Saturday, November 24, 2007

a little box of care

FedEx-- speaking on behalf of that Mafia-like entity, Korean Customs-- tried harassing me yet again when my care package from the parents landed in Korea. I received a call a couple days ago from a woman at the FedEx office asking me whether the goods in the package meant for me were used or not. Immediately cautious, I replied that I didn't know the exact contents of the package (which was technically true, though I was aware of the used/new status of some of the items inside it). The lady then asked me how long I had been in Korea.

"About seven years," I said.

She gave one of those dramatic little gasps, the kind that Korean women often give before relaying bad news, and said, "Oh, no! If you've been in the country more than six months, then there is tax and duty, because the value of the goods you are receiving is over W150,000! It's Korean law!" (Dad had listed the value of the package as over $360.00)

I was furious, as always happens when FedEx once again pulls some obscure rule out of its ass. "The law doesn't make sense," I grated. "Why do I always have trouble with FedEx?"

Not missing a beat, the lady said, "But there may be a solution! When were you last out of the country?" I told her I had been to the States in June. "Oh, then maybe you are OK! Fax us a copy of your passport's front page along with the arrival stamp showing when you came back to Korea." She gave me the fax number; I asked for her name, and then I hung up.

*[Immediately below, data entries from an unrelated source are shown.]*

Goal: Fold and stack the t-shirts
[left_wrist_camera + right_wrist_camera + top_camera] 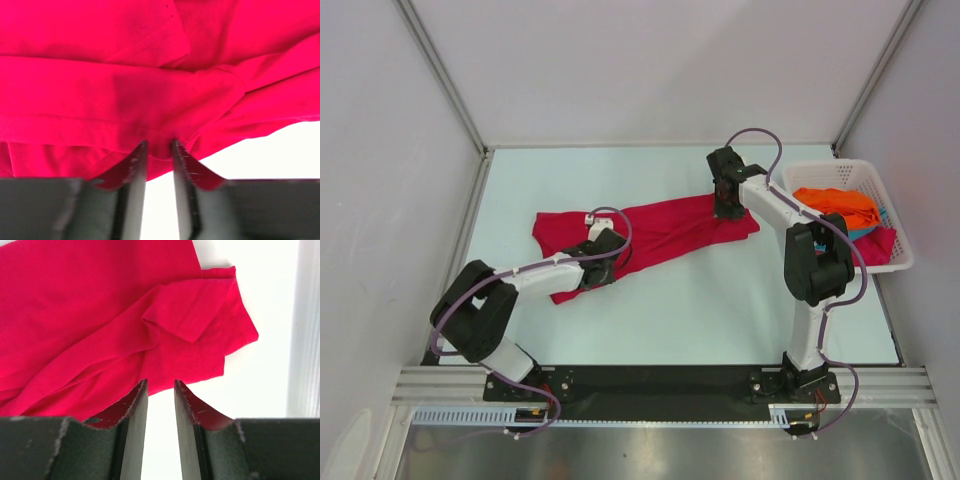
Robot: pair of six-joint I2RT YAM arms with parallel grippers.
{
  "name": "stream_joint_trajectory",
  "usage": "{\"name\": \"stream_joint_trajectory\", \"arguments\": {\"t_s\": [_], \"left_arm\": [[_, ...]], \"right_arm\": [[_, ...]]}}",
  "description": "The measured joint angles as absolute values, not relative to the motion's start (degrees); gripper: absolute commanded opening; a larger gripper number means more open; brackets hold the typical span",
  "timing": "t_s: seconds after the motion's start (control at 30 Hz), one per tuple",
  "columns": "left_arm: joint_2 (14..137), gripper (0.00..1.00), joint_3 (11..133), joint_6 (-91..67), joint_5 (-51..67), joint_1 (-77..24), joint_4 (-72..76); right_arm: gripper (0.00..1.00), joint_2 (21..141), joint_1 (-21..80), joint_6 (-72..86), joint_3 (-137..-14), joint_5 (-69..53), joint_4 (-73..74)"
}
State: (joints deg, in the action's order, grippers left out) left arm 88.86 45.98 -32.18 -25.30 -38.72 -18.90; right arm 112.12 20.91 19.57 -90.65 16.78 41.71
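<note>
Edges / room: crimson t-shirt [660, 235] lies crumpled in a long slanted band across the middle of the tabletop [720, 310], left end nearer the left wall, right end near the basket [832, 165] but apart from it. Bare tabletop lies open behind the shirt up to the back wall, and in front of it down to the arm bases. The white slatted basket sits against the right wall and holds an orange t-shirt [835, 203] on top, a teal t-shirt [863, 232] showing as a sliver, and more red cloth at its near end.

Left gripper [160, 148]: jaws a narrow gap apart, tips at the shirt's near edge. A bunched fold sags between the fingers [135, 165], creases fanning out from that spot. Cannot tell whether the fold is truly clamped (white tabletop shows through the gap lower down).

Right gripper [161, 386]: jaws apart by a similar narrow gap, tips at the hem beside the folded-over sleeve, left fingertip overlapping the cloth edge. Nothing seen clamped.

Arms: left arm is stretched low and forward to the right, its wrist over the shirt's left half. Right arm rises from its base, elbow high beside the basket, forearm angled back-left, wrist pointing down at the shirt's right end.
</note>
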Motion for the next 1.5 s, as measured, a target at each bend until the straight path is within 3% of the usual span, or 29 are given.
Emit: {"name": "stream_joint_trajectory", "arguments": {"t_s": [0.27,0.57,0.77,1.23,1.33,1.37,1.4,1.47,1.5], "left_arm": [[89.0,0.0,46.0,-32.7,-25.3,-38.7,-18.6],[89.2,0.0,47.3,-32.8,-25.4,-38.7,-19.9],[89.9,0.0,55.3,-31.8,-26.0,-37.6,-23.4],[92.7,0.01,66.0,-29.5,-26.7,-27.0,-28.0],[95.3,0.25,67.1,-29.0,-25.8,-24.8,-28.5],[96.4,0.48,67.8,-28.6,-25.3,-24.3,-28.6],[97.5,0.6,68.6,-28.3,-25.1,-24.0,-28.8],[99.5,0.79,70.1,-28.1,-24.6,-23.8,-28.9],[100.1,0.82,70.4,-27.9,-24.3,-23.8,-28.8]], "right_arm": [[0.33,112.1,20.9,19.4,-90.7,17.2,41.7],[0.33,112.1,20.9,19.4,-90.7,17.2,41.8],[0.33,112.1,20.9,19.4,-90.6,17.4,41.7],[0.33,111.2,20.9,19.1,-90.0,17.8,42.3],[0.33,110.4,20.9,18.8,-89.9,18.1,42.7],[0.33,110.1,20.9,18.7,-89.9,18.2,42.7],[0.33,110.0,20.9,18.5,-89.8,18.3,42.8],[0.33,109.6,20.9,18.3,-89.8,18.6,42.9],[0.33,109.5,20.9,18.3,-89.8,18.8,42.9]]}}
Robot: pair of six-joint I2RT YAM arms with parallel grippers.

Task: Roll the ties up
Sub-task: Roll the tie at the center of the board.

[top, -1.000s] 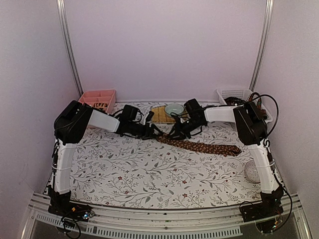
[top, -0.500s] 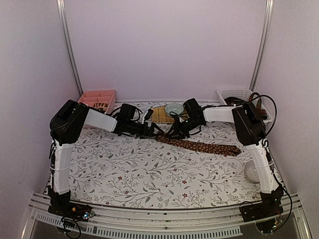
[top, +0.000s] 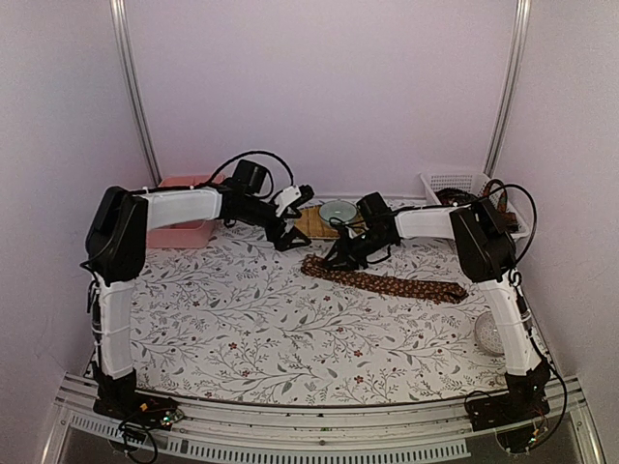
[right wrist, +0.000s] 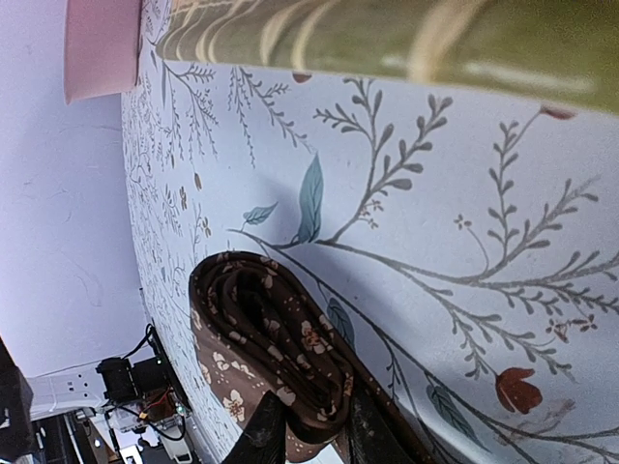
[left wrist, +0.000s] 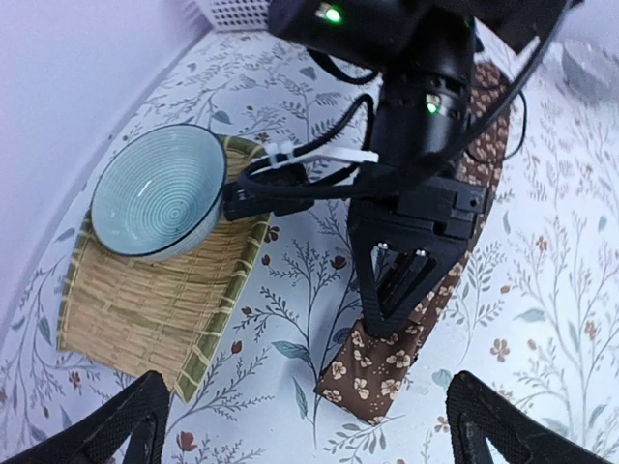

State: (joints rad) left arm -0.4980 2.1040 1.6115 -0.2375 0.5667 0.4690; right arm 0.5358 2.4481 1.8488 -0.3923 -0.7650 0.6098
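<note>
White flowery tabletop carries the long brown tie, flat near the middle. The right claw pinches its folded end, probably so the roll cannot spring open. The left claw hangs above, spread wide, holding nothing

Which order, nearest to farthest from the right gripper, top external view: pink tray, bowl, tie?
1. tie: its left end is pinched by the right gripper.
2. bowl: just behind the gripper, toward the back wall.
3. pink tray: far-left corner, partly under the left arm.
</note>
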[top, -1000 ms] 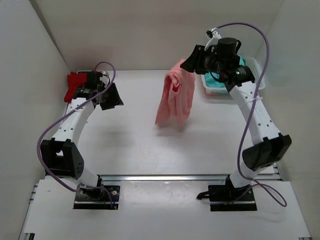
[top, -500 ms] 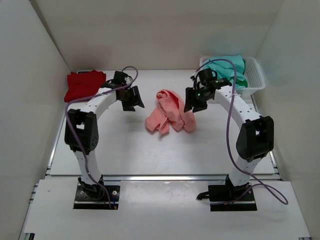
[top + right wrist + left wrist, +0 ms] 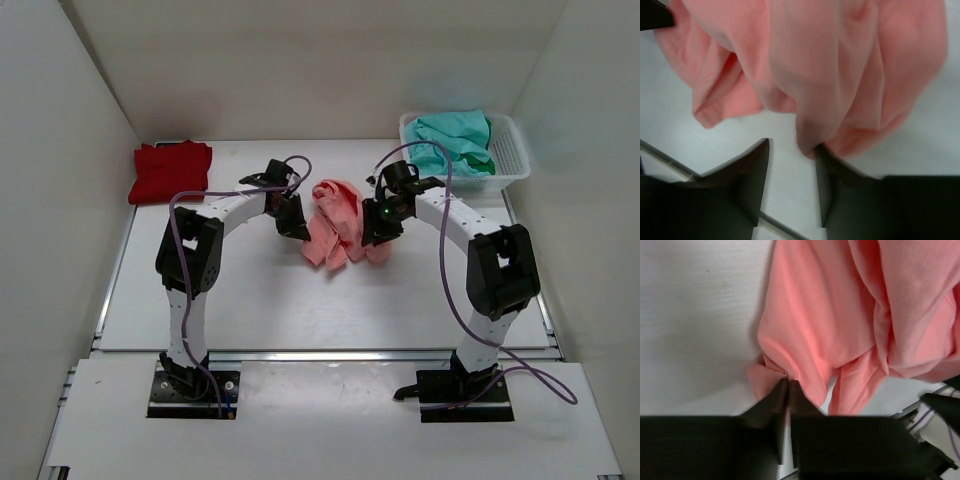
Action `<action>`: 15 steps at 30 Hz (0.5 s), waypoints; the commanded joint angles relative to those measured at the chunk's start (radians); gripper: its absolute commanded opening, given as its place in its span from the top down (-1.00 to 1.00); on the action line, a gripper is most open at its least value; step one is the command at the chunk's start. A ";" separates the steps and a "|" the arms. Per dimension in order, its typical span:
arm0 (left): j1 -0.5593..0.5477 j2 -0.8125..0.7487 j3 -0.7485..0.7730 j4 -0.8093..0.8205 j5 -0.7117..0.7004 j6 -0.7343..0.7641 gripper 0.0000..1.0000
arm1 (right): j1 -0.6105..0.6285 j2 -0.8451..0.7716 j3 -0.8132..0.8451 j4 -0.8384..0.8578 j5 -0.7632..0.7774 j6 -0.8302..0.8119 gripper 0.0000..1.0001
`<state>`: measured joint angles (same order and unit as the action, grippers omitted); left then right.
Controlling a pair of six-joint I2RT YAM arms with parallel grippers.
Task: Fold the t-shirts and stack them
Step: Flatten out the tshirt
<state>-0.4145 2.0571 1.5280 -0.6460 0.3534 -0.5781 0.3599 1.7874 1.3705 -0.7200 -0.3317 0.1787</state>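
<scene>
Shirts are found in three spots. The pink shirt (image 3: pixel 338 222) is bunched in a heap at the middle of the table (image 3: pixel 240 290), between the two tools. The red shirt (image 3: pixel 170 170) is laid at the back left corner, well apart from both arms. The teal shirt (image 3: pixel 452 140) is piled in the white basket (image 3: pixel 512 165) at the back right.

The left tool (image 3: pixel 786 384) is clamped on a puckered corner at the heap's left edge. Its fingers are pressed nearly together, with cloth gathered at the tips.

The right tool (image 3: pixel 791 146) is held apart at the heap's right side, low over the table. One finger (image 3: pixel 825 170) is touching the cloth's edge, and bare table is seen in the gap.
</scene>
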 commanded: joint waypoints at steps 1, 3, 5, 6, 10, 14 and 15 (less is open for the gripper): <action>-0.001 -0.023 -0.011 0.025 0.041 -0.011 1.00 | 0.005 0.070 0.025 0.073 -0.044 -0.002 0.65; 0.023 -0.057 0.004 0.009 0.021 0.004 1.00 | -0.012 0.086 0.067 0.056 -0.043 0.011 1.00; 0.092 -0.106 0.026 -0.029 -0.010 0.012 1.00 | -0.030 0.075 0.111 0.031 0.018 0.019 1.00; 0.111 -0.147 0.029 -0.053 -0.019 0.012 1.00 | -0.036 0.057 0.155 0.001 0.089 0.021 1.00; 0.267 -0.305 0.105 -0.162 -0.091 0.021 1.00 | -0.087 -0.132 0.257 -0.032 0.291 0.044 1.00; 0.295 -0.406 0.225 -0.228 -0.203 0.020 1.00 | -0.179 -0.356 0.274 0.004 0.280 0.035 1.00; 0.263 -0.432 0.277 -0.253 -0.270 0.021 1.00 | -0.197 -0.412 0.266 0.017 0.237 0.016 1.00</action>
<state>-0.0841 1.7840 1.6733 -0.8204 0.2150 -0.5690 0.2100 1.5745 1.5833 -0.7433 -0.1150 0.2089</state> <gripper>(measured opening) 0.017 0.009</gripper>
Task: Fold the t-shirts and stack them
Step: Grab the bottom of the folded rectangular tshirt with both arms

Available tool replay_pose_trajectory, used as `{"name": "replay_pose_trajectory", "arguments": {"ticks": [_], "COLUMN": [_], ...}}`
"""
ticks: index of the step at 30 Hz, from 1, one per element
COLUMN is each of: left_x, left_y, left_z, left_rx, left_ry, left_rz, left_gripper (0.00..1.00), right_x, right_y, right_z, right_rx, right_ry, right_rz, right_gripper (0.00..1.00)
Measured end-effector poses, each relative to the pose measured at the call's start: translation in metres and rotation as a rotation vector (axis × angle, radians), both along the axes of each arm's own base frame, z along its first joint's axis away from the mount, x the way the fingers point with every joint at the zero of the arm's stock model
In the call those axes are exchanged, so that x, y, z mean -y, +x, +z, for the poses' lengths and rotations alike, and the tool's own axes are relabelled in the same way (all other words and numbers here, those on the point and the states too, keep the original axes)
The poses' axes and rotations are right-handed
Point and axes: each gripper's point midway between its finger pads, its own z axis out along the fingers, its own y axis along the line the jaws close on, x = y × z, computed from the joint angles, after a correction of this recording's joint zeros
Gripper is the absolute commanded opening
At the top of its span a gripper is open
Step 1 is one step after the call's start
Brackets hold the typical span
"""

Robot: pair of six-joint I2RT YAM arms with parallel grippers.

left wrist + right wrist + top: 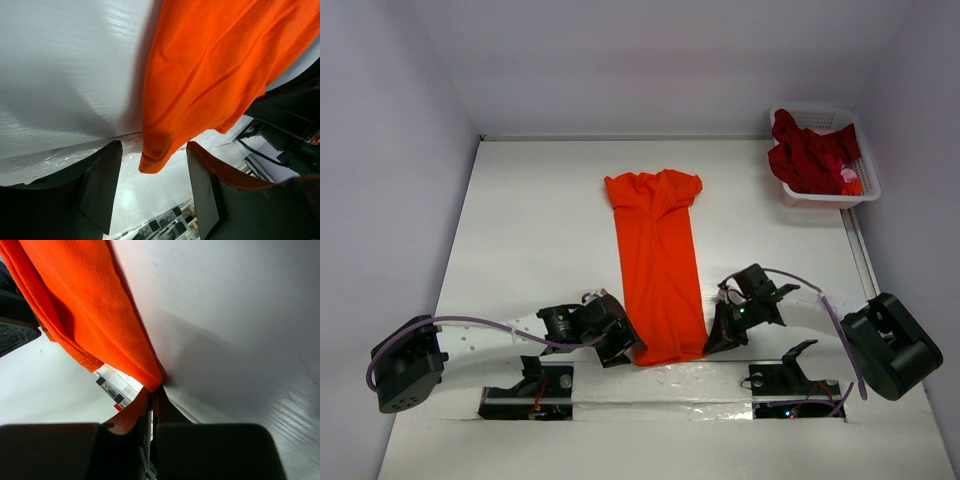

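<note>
Top view: an orange t-shirt, folded into a long narrow strip of soft knit, is laid down the middle of the smooth white table, collar toward the far edge and hem at the near edge. The left gripper is set at the hem's left corner, the right gripper at its right. Crumpled dark red t-shirts are heaped in a white lattice basket at the far right corner.

Left wrist: the dark fingers are seen spread, a stitched hem corner hanging between them, unclamped.

Right wrist: the fingers are seen pinched together on a ribbed hem corner.
</note>
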Motion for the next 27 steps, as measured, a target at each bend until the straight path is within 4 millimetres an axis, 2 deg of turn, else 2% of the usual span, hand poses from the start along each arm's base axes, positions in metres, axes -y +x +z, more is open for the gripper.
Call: {"name": "replay_pose_trajectory", "arguments": {"ticks": [8,9,10,12,19,27], "left_x": [0.003,0.004,0.005,0.005,0.003,0.002], "left_y": [-0.003,-0.003,-0.003,-0.005,-0.009,-0.01], "left_z": [-0.007,-0.008,-0.007,-0.009,-0.01,0.002], "left_rx": [-0.019,-0.023,-0.022,-0.022,-0.027,-0.017], "left_ry": [0.014,0.013,0.013,0.019,0.035,0.021], "left_rz": [-0.022,-0.025,-0.028,-0.043,-0.06,-0.066], "left_gripper": [0.49,0.38,0.33,0.29,0.31,0.35], "right_x": [-0.001,-0.001,-0.001,-0.001,-0.002,-0.005], "right_y": [0.001,0.001,0.001,0.001,0.001,0.003], "right_z": [-0.001,-0.001,-0.001,-0.001,-0.001,-0.001], "right_rx": [0.005,0.006,0.007,0.007,0.011,0.02], "right_ry": [0.004,0.005,0.007,0.007,0.014,0.033], "right_rz": [0.007,0.008,0.008,0.008,0.015,0.029], "right_gripper": [0.0,0.0,0.0,0.0,0.0,0.0]}}
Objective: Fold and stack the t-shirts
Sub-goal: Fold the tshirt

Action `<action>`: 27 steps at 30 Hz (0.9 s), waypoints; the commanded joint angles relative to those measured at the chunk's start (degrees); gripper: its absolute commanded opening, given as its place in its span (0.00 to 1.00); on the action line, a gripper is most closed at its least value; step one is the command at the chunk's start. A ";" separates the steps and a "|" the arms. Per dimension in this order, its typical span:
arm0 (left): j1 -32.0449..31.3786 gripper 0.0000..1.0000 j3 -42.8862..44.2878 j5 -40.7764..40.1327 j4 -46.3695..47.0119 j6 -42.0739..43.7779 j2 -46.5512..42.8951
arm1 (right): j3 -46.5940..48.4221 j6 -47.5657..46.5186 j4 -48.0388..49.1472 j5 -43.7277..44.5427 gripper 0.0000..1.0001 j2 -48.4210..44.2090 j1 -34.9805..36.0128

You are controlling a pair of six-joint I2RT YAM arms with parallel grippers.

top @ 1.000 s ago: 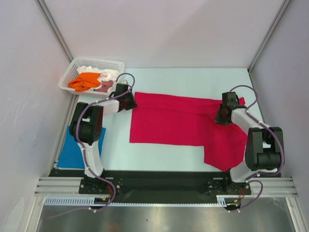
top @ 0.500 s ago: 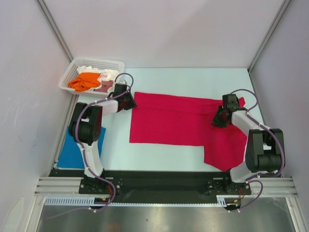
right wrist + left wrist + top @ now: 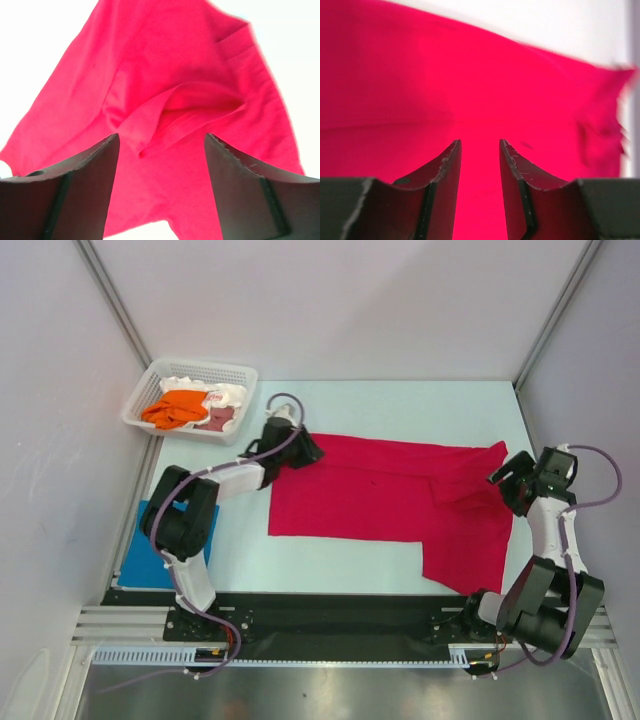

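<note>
The large crimson t-shirt [image 3: 370, 490] lies spread across the middle of the table, its right part folded over in a loose flap [image 3: 170, 115]. My left gripper [image 3: 308, 452] hovers at the shirt's far left corner. Its jaws [image 3: 480, 150] stand a narrow gap apart, with only red cloth showing below them. My right gripper [image 3: 500, 480] sits at the shirt's right edge, jaws [image 3: 162, 145] wide apart and empty above the cloth. A folded blue t-shirt [image 3: 145, 552] lies at the near left. Orange [image 3: 175, 408], dusty-pink [image 3: 215, 420] and white [image 3: 228, 392] t-shirts lie in the basket.
The white lattice basket [image 3: 205, 365] stands at the far left corner. Grey enclosure walls close in the left, back and right sides. The left arm stretches over the table between the basket and the red shirt.
Both grippers have opened and let go of the red shirt. The left gripper slid right onto the shirt's far left corner. The right arm pulled back to the right edge.
</note>
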 commanded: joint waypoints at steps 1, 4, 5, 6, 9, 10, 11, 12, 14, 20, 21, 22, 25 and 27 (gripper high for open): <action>-9.65 0.41 2.99 6.83 10.21 -6.29 2.64 | -2.03 3.00 5.91 -6.47 0.79 2.35 -3.84; -15.46 0.45 8.17 11.66 15.56 -9.63 8.70 | -0.71 2.21 7.42 -7.01 0.82 5.69 -5.95; -16.69 0.49 11.40 12.98 16.45 -10.08 10.63 | -0.19 1.69 7.86 -6.83 0.82 6.57 -6.04; -19.05 0.50 13.52 14.64 16.98 -10.08 12.30 | 0.51 1.25 8.04 -5.87 0.81 8.58 -6.04; -21.88 0.49 20.30 16.33 13.57 -8.42 17.50 | 3.06 -1.30 11.37 -5.86 0.79 12.36 -6.04; -21.98 0.47 20.66 16.42 13.73 -8.07 18.03 | 4.20 -1.74 14.08 -6.21 0.77 14.72 -6.04; -21.98 0.43 20.75 16.42 13.99 -7.80 17.95 | 4.91 -2.10 15.32 -6.83 0.74 16.14 -6.04; -21.28 0.40 21.10 16.24 13.04 -6.93 17.77 | 5.87 -2.01 16.29 -7.01 0.72 17.37 -5.96; -20.14 0.39 22.76 14.84 9.88 -3.59 17.07 | 8.06 -1.84 19.81 -7.18 0.59 20.63 -5.69; -12.14 0.39 24.61 17.73 5.21 -2.61 17.68 | 17.82 -2.97 20.53 -7.44 0.59 32.13 -4.64; -10.39 0.39 24.88 18.43 4.25 -2.61 18.47 | 20.62 -3.24 20.17 -7.62 0.60 33.54 -4.55; -9.50 0.39 24.88 18.61 3.89 -2.87 18.65 | 21.69 -3.59 20.17 -7.88 0.60 34.77 -4.38; -7.39 0.37 24.27 21.07 4.59 -3.84 19.44 | 25.91 -3.77 17.37 -8.24 0.59 38.82 -3.94; -8.43 0.36 25.05 23.44 4.68 -5.32 20.23 | 25.58 -2.46 14.82 -6.93 0.56 37.70 -3.67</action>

At the risk of repeating myself, I'll say that I truly resent having to go through this mess every damn time a package is sent to me. I don't resent my parents, who can't possibly be expected to know Korean law, but I do resent FedEx and Korean Customs for constantly playing what Mark Salzman calls the "Let's Make a Regulation" game, a phenomenon he encountered while living and teaching in China. Not to say that US bureaucracy is smooth and problem-free-- it isn't-- but the fact that I encounter problems every single time here strikes me as beyond absurd. I'll have to look around and see whether Korean Customs or FedEx Korea has an English-language list of shipping rules, but I'm not optimistic.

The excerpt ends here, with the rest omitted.